Our Paint Job Scrap Book. 
Work on new paint job began March 25, 2004 at Lancaster Aero Refinishers in Smoketown, PA (S37).  Here are snap shots taken at various stages of the painting process, as the job progressed.
The first two pictures show how 89H looked before we started. 

These pictures were taken in front of her old hanger at Pottstown Muni.

   
   
The first step is to remove all control surfaces.

Here she is with no ailerons, flaps, elevators, or rudder.  Even the wing tips, wheel pants, and tail cone are gone. 

   
Next all the garnish comes off, the windows and doors are covered and sealed, and the plane is stripped.  You can see the ailerons and the corner of an elevator in the pictures below. 

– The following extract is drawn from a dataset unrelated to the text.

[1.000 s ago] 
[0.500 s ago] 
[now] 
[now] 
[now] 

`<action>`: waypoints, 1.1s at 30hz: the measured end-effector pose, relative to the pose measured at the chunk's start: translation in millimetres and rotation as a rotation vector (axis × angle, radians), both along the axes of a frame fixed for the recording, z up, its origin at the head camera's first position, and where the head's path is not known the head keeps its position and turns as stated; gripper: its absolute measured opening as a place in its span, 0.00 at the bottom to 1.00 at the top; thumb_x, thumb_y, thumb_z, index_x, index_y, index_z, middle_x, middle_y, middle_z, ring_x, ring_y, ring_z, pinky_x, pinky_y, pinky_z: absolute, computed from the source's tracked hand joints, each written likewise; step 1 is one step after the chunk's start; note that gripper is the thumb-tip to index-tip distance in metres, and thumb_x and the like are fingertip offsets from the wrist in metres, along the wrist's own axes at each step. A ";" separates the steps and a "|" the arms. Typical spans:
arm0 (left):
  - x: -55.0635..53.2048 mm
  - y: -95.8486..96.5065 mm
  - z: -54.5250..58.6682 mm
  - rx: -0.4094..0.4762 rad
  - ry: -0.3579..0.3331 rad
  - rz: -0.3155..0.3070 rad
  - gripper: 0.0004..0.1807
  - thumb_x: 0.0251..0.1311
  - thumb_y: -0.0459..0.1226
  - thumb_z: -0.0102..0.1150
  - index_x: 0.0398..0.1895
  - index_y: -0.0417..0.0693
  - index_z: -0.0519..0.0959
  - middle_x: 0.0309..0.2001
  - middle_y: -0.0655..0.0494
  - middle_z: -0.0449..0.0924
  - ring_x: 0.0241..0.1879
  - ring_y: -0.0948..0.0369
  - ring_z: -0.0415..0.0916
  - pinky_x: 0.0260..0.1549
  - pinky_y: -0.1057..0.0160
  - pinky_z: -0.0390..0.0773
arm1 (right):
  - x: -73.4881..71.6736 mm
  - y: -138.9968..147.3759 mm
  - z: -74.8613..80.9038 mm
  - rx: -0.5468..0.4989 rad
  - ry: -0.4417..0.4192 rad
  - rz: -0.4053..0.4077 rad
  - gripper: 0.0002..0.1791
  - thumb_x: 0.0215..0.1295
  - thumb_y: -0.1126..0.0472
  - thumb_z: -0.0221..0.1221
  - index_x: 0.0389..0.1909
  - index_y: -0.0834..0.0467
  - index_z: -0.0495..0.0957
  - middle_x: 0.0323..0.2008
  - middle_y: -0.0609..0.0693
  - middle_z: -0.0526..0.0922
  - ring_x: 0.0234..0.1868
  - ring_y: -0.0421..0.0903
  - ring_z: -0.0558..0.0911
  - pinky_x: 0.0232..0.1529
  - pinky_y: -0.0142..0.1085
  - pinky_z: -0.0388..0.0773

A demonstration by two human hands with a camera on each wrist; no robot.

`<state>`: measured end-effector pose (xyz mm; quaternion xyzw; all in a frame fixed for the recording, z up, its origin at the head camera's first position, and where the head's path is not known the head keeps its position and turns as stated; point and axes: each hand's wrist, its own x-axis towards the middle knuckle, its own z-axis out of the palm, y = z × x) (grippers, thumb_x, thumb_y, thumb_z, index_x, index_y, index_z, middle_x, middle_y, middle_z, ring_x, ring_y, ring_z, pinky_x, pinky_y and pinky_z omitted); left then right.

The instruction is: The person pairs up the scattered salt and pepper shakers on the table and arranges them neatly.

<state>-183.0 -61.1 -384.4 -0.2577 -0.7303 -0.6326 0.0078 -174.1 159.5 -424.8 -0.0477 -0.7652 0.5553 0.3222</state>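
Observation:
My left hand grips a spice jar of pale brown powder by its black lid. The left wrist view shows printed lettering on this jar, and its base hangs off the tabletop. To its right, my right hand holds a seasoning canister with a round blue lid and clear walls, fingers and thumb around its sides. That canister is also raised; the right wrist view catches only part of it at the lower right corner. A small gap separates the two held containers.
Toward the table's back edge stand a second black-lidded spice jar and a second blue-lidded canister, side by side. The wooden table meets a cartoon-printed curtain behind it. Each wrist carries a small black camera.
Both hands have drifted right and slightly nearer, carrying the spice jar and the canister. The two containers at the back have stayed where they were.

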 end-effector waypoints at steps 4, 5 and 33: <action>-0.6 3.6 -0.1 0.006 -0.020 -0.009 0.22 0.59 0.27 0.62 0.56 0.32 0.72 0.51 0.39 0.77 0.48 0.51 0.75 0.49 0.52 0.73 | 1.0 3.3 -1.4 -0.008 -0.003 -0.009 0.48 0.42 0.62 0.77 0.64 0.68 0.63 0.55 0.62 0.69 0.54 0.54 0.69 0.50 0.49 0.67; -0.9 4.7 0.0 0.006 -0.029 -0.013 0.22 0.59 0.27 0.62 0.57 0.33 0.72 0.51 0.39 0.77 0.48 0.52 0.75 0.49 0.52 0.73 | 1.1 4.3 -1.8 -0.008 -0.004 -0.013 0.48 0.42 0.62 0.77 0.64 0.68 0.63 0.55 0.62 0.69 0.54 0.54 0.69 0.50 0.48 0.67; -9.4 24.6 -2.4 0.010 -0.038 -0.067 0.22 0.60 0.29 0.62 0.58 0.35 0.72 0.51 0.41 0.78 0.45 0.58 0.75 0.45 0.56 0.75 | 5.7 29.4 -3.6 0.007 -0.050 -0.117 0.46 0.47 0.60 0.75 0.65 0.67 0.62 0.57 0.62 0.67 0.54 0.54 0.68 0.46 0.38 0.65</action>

Any dents and irregularities are filled, and the stripped aluminum is thoroughly cleaned and detailed before the primer goes on. 

   
          
   
The plane then goes to the paint shop, where the bare aluminum is further cleaned.  Any surface dings are smoothed over (as you can see on the horizontal stabilizers).
   
Next the primer coat is mixed and applied to the body of the plane, the cowlings, and all the control surfaces.
 
Then the base coat goes on (below).  They used a PPG one-step polymer paint, applied in multiple coats.  Note that the control surfaces are all painted separately.

The "one-step" process, used by PPG means that the topcoat system consists of high solid base color components which the painter mixes with a polyurethane "clear coat" curing solution and activator before spraying.  While the paint dries, the "clear coat" rises to the surface, which in effect seals the paint as it cures.  It also results in a glossy appearance when finished.

   
        
   
After After the topcoat paint dries, notice how it lightens up, but stays glossy.  We chose an off-white "cream" color.  The plane has now gone to the lay-out shop for the stripes to be planned and laid out with tape.

The picture below shows the beginnings of this process.  Rodway, at Lancaster Aero, is truely an artist when it comes to laying out stripes. 

   
       
   
Now the plane is back in the paint shop, masked out ready for the first color stripe to be painted on.  This is the medium green color that will go on the bottom stripe on the side, the top stripe on the tail, and the letters "Sky" in "Slylane".  Everything else on the plane is completely masked over.
   
And here we see the first application of color added to the mask described above.  Each color stripe also gets a clear coat applied on top.
   
Here the plane is almost done.  The wheel pants still have to be finished, the prop painted, etc.  The dark stripe will look more green in the sunlight.  In fact, all the colors should look a little lighter away from the shadows of the hanger.  Speaking of shadows, notice the shadow effect on the numbers below. 
   
       
 
 
Finally we see the finished project above.  To the left is Aircraft Mechanic Ned Gibbons inspecting the reinstallation of the control surfaces to insure safety on the flight home.